Mechanism of reductive decomposition of pentachlorophenol by Ti-doped beta-Bi(2)O(3) under visible light irradiation.

The reductive decomposition of pentachlorophenol (PCP) by photocatalysis with Ti-doped beta-Bi(2)O(3) was investigated under visible light (lambda > 420 nm) irradiation. The results indicated that hydroxyl radical (*OH) and singlet oxygen ((1)O(2)) could not be detected with electron spin resonance (ESR) on the photocatalyst under light irradiation. An electron scavenger weakened the photocatalytic activity of the photocatalyst for the decomposition of PCP; however, scavengers of reactive oxygen species (ROS) enhanced the activity.
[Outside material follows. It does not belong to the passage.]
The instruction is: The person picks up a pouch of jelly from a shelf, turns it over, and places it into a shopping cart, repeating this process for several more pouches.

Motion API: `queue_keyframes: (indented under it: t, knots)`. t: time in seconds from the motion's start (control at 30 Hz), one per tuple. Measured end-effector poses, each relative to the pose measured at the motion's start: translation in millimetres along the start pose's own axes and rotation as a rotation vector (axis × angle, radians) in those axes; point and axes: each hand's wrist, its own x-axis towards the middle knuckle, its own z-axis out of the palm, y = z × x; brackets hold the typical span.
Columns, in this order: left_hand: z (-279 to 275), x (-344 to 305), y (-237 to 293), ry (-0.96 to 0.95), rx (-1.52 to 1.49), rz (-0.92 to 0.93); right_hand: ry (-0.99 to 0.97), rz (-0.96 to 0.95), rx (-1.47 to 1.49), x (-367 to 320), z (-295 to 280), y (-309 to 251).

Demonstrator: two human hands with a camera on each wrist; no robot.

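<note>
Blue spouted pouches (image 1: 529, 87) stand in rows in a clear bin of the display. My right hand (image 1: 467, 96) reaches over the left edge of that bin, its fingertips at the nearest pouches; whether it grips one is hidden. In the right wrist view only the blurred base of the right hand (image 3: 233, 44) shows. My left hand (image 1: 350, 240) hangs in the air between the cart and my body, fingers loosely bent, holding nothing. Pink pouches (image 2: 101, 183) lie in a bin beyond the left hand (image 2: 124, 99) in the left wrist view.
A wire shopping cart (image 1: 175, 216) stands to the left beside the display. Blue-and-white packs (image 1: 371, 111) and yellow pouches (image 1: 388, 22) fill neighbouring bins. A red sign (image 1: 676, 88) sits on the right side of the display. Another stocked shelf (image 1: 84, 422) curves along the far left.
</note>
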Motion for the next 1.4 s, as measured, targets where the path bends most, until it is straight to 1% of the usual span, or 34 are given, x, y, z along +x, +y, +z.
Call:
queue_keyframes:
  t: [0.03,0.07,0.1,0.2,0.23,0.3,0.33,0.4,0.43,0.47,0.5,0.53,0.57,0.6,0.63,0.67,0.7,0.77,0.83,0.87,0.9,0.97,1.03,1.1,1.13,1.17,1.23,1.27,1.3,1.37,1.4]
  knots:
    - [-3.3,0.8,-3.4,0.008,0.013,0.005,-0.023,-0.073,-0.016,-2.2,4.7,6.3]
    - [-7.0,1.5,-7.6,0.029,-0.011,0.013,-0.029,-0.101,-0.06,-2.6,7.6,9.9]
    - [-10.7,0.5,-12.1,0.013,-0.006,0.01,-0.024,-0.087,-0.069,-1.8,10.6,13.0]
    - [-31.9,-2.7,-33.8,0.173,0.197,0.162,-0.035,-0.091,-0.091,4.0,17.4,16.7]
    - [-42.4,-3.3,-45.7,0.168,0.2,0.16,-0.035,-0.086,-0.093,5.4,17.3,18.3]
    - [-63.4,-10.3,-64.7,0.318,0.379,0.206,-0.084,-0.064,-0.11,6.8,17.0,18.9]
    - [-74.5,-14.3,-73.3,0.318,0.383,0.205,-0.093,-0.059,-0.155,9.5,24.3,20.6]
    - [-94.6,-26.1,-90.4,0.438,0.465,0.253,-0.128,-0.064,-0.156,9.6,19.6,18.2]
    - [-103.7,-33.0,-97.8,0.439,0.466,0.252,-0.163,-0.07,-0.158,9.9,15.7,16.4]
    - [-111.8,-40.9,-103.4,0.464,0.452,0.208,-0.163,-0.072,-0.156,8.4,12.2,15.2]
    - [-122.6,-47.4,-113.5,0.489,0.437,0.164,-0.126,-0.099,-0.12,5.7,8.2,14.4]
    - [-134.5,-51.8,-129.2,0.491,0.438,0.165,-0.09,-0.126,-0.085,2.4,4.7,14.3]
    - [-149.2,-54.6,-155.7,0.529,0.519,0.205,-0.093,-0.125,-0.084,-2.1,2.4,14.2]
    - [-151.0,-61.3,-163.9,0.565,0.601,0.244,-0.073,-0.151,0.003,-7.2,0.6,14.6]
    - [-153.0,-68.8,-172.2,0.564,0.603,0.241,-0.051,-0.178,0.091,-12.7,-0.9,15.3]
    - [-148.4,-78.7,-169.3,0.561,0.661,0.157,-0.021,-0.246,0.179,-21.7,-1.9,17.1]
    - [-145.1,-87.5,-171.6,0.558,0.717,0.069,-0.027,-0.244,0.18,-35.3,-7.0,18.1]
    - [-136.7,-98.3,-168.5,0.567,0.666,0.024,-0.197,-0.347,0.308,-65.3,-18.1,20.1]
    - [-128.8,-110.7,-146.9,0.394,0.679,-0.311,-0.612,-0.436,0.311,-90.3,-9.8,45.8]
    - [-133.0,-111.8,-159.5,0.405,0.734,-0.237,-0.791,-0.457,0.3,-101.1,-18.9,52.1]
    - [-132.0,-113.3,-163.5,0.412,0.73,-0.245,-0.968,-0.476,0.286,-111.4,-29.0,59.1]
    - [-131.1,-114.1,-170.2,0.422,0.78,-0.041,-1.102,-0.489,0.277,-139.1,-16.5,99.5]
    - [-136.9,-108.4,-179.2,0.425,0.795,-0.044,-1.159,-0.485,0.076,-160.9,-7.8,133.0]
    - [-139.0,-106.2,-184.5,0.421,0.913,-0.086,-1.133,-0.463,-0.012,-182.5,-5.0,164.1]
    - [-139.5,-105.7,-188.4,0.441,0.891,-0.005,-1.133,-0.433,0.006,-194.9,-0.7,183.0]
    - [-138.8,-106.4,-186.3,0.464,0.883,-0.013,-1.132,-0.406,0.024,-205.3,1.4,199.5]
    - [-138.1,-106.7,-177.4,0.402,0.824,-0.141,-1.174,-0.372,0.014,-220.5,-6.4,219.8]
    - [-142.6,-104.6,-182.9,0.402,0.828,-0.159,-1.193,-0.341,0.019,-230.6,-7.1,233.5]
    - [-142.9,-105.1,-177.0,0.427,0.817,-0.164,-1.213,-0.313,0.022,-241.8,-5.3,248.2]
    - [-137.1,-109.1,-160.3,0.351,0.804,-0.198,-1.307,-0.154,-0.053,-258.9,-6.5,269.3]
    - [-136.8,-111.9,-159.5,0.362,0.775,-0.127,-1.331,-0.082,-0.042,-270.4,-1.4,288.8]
The decomposition intermediates of PCP detected by liquid chromatography-mass spectrometry (LC-MS) and gas chromatography-mass spectrometry (GC-MS) suggested the existence of phenol, cyclohexanone, cyclohexanol, glycol, and propylene. All the evidence suggested that reductive dechlorination was the major route in the decomposition of PCP, during which the photogenerated electron under visible light irradiation acted as reductant. The reliability of the proposed reductive mechanism was further verified by comparing the reduction potential (E(re)) of PCP with the conduction band potential (E(cb)) of the photocatalyst. The decomposition pathway of PCP with electron reduction under visible light irradiation was also investigated.